There are three words I heard almost every week as a teenager. You. Are. Grounded. Although my mother, using more autocratic terminology, called it “total restriction.” For the sake of my professional reputation, I will spare you examples of the many adolescent offenses I committed that landed me on total restriction. Regardless, my parents’ response was, and still is, the norm. Grounding as a punishment is on the front page for most parenting playbooks when it comes to managing the ups and downs of adolescence. A parent will catch their teen pushing a boundary, breaking a rule, or not meeting an expectation. The parent wishes to send a message to their teen that his behavior is unacceptable. They send this message by “grounding” their teen, which typically means keeping him home and limiting access to all privileges. But does grounding actually work? Does it promote healthy, enduring behavioral changes in teens? Let’s unpack this a bit.

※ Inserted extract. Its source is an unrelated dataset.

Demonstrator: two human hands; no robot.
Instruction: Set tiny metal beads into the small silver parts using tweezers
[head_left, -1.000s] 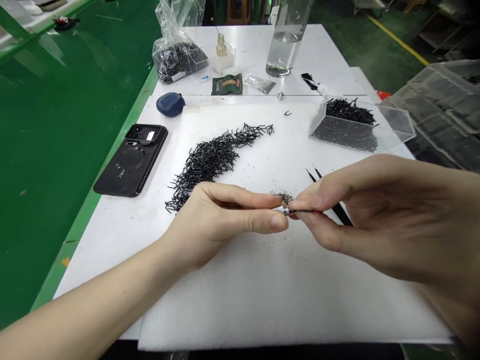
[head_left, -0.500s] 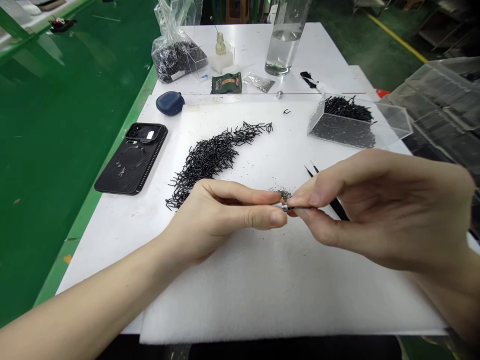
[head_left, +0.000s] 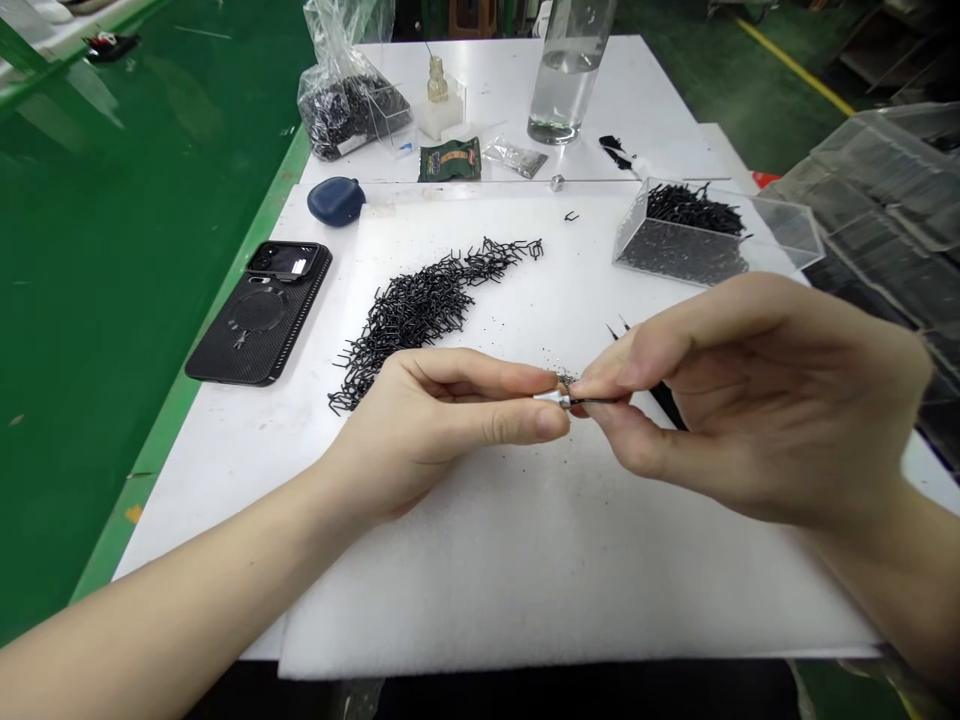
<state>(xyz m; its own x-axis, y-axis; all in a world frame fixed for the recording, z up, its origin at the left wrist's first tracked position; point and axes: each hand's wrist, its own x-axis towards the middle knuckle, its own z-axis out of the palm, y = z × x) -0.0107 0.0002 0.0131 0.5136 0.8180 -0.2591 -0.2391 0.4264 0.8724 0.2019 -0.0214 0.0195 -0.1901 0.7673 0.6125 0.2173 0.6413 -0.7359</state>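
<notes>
Above white foam pad [head_left: 525,560], left hand [head_left: 435,420], right hand [head_left: 742,400], pinching silver sleeve [head_left: 552,398]

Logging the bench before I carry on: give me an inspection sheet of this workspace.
Surface: white foam pad on a white table.
Job's things: small silver piece and thin black pin; black clip pile.
Clutter: phone, blue case, water bottle, clear box, tweezers.
Grips: left hand pinches the silver piece; right hand pinches the pin.
Cables: nothing seen.
Surroundings: green floor.
</notes>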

The historical origins of grounding as a first line parenting technique are difficult to trace. It likely morphed out of the popular “time-out” intervention. The time-out, when used properly, is an effective and research informed intervention for children ages 2-7. While a full description of the “time-out” intervention is beyond the scope of this article, it typically involves responding to a misbehavior by giving the child a literal “time-out” from positive reinforcement for a short period of time. When combined with other interventions, it is a highly effective tool for younger children with behavioral challenges. However, while this may work for little kiddos, things get a little more complicated when dealing with teens.

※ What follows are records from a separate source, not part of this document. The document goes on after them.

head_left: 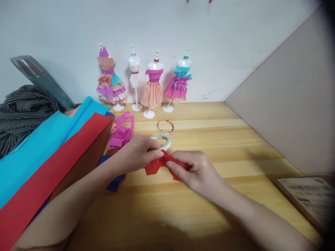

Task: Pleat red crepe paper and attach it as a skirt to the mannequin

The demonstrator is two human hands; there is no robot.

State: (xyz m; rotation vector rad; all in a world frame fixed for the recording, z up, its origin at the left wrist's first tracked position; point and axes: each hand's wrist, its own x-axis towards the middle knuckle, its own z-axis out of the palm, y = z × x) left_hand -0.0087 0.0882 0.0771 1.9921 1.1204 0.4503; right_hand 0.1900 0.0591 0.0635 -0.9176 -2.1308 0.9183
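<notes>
Between my two hands is a gathered strip of red crepe paper [153, 167], held above the wooden table [230, 139]. My left hand [140, 151] pinches its upper left part between thumb and fingers. My right hand [195, 169] is closed on the right part, thumb on top. The strip is bunched in the middle, and its lower ends hang loose. Just behind my left fingertips lies a white roll of tape [167, 143], partly covered by that hand. A thinner, nearly used-up tape ring [165, 127] lies farther back.
Several small mannequins stand along the wall, among them one in a magenta top and peach skirt [152, 94]. Magenta crepe scraps [121, 136] lie left of the tape. Long blue [39, 150] and red crepe sheets [60, 164] cover the left side. A printed box [306, 198] sits at right.
</notes>
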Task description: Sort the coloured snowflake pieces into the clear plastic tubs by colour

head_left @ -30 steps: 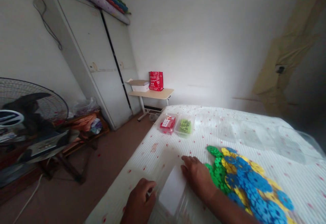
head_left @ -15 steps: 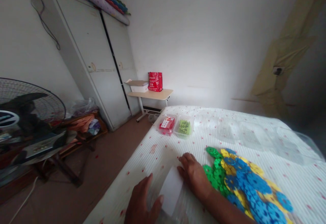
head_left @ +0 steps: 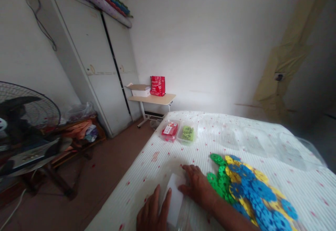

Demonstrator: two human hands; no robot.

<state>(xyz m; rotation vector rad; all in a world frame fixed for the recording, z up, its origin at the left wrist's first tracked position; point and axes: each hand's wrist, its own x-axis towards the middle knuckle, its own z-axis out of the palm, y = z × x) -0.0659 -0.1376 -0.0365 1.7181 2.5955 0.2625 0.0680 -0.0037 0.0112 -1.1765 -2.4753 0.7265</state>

For one, while the idea of grounding teens sounds cool in theory, it’s certainly not the most pragmatic approach. Grounding means that all privileges are removed (e.g., no car, no video games, no social media, etc.). This means a parent needs to always be home to monitor their teen. Sound fun? Probably not. In fact, grounding eventually becomes more of a punishment for the parent(s) in charge instead of the teen herself. What’s more, adolescents (especially those with ADHD) quickly forget the connection between the behavioral infraction and the punishment. This makes it less likely that grounding will lead to any long-term changes in their behavior. Finally, grounding means taking away a teen’s independence. Remember how important independence is for a teen? When parents take away this independence, it becomes even more valuable and desirable. We love what we don’t have, right? When this independence is thwarted, teens desire it more, when means the temptation to get sneaky and break the rules of “grounding” is almost irresistible. It is therefore possible that grounding makes it more likely for future misbehaviors to occur.
So how do parents turn grounding into an effective consequence? There’s no way to make it perfect, and I often caution parents against overusing consequences. However, below are four ways to make it more effective.

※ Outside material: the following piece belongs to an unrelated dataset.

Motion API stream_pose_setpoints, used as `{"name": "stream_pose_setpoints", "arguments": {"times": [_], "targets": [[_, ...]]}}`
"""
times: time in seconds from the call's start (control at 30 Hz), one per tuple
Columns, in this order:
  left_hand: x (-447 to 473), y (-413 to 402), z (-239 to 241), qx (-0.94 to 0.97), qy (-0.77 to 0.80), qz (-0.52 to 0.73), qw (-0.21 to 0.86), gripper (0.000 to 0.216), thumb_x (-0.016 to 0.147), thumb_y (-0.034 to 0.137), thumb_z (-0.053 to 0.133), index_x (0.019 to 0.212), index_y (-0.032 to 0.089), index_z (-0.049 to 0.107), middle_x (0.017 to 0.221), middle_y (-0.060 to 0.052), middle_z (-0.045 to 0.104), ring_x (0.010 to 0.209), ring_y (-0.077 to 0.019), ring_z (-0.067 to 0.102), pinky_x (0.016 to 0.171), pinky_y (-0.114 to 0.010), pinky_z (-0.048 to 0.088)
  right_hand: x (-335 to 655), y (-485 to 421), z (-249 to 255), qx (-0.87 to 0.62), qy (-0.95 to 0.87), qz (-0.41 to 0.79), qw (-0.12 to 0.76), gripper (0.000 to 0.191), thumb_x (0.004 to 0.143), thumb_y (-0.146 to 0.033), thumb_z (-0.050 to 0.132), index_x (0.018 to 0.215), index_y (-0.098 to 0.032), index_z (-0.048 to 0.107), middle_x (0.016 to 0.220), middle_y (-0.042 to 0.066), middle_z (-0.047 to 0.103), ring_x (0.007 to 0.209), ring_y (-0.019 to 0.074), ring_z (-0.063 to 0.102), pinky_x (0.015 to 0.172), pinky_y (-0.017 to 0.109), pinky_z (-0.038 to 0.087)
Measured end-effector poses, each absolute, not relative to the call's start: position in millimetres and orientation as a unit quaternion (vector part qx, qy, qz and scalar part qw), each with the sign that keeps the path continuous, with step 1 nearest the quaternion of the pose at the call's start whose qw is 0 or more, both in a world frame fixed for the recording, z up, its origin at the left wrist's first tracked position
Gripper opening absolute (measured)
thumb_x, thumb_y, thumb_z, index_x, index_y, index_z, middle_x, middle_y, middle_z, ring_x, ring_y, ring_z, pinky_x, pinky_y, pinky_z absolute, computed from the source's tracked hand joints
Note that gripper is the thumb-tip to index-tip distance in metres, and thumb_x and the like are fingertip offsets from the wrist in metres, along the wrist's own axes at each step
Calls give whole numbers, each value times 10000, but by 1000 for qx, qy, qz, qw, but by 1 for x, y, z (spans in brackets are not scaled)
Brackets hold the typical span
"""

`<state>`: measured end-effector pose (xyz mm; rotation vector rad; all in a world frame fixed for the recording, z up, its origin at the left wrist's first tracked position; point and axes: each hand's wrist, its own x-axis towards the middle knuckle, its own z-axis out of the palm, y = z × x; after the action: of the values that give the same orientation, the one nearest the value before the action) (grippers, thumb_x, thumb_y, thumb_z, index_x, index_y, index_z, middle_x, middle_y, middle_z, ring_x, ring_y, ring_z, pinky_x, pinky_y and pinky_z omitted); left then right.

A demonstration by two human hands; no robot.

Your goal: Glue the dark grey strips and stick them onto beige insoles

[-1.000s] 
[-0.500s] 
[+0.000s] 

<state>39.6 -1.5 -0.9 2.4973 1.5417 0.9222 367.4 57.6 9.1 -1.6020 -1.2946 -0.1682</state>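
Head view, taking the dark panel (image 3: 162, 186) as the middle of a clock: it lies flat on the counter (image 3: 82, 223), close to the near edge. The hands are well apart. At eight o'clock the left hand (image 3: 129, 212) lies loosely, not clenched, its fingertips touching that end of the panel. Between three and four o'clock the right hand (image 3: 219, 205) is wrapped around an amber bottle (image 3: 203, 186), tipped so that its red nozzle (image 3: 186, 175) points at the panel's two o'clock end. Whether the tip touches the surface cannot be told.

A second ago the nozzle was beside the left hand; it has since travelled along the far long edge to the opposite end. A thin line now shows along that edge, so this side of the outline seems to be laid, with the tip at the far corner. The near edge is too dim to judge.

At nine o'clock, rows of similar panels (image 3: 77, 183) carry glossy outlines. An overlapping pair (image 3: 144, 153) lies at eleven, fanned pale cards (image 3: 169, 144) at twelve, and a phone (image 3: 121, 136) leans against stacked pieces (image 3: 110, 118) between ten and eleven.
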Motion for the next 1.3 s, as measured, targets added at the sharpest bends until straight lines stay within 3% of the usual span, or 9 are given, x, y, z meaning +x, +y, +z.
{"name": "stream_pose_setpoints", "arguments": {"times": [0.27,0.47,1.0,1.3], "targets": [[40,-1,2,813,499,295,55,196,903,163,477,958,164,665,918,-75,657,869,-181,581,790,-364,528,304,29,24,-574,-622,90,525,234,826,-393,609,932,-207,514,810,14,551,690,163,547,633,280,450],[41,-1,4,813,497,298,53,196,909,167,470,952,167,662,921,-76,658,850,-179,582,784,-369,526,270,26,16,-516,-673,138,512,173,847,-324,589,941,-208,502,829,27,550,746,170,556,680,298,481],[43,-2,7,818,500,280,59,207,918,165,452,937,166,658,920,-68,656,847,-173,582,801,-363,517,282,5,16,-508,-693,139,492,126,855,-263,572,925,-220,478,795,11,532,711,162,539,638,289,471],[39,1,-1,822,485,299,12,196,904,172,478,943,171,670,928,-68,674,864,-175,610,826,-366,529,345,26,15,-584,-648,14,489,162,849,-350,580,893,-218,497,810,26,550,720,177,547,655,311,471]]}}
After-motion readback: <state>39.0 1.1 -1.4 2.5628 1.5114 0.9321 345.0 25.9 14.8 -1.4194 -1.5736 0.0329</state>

1.) Warmth and praise first. Consequences have utility, but they should never be the core of a behavioral change program. It is more important to rely on praise and warmth in response to positive behaviors than it is to punish negative behaviors.
2.) Think beyond time. Most parents will ground their teen for a set number of days (or in my case, weeks!). The research suggests that grounding a teen for longer than 1-2 days provides no added benefit. And as discussed above it can become more punishing for the parent who must monitor their teen. An alternative method is to set a few tasks your teen must complete to be released from grounding. For example, once your teen unloads the dishwasher, takes the dog out for a walk, and cleans their room, then and only then are they released from grounding. This puts the ball in your teen’s court and invites him to do something prosocial to earn back his privileges.
3.) Choose wisely. Grounding should be used sparingly, reserved only for major behavioral infractions. I advise parents to choose no more than 1-3 specific boundaries that will result in grounding (i.e., coming home late from curfew, physical aggression, etc.)
4.) Reconnection. Whenever a parent delivers a consequence to their child, it is critical to reconnect with that child after the consequence is carried out. Reconnecting means reminding your teen of the rule they violated, reminding them how important they are too the family, and reminding them that the behavior does not align with the values of the family.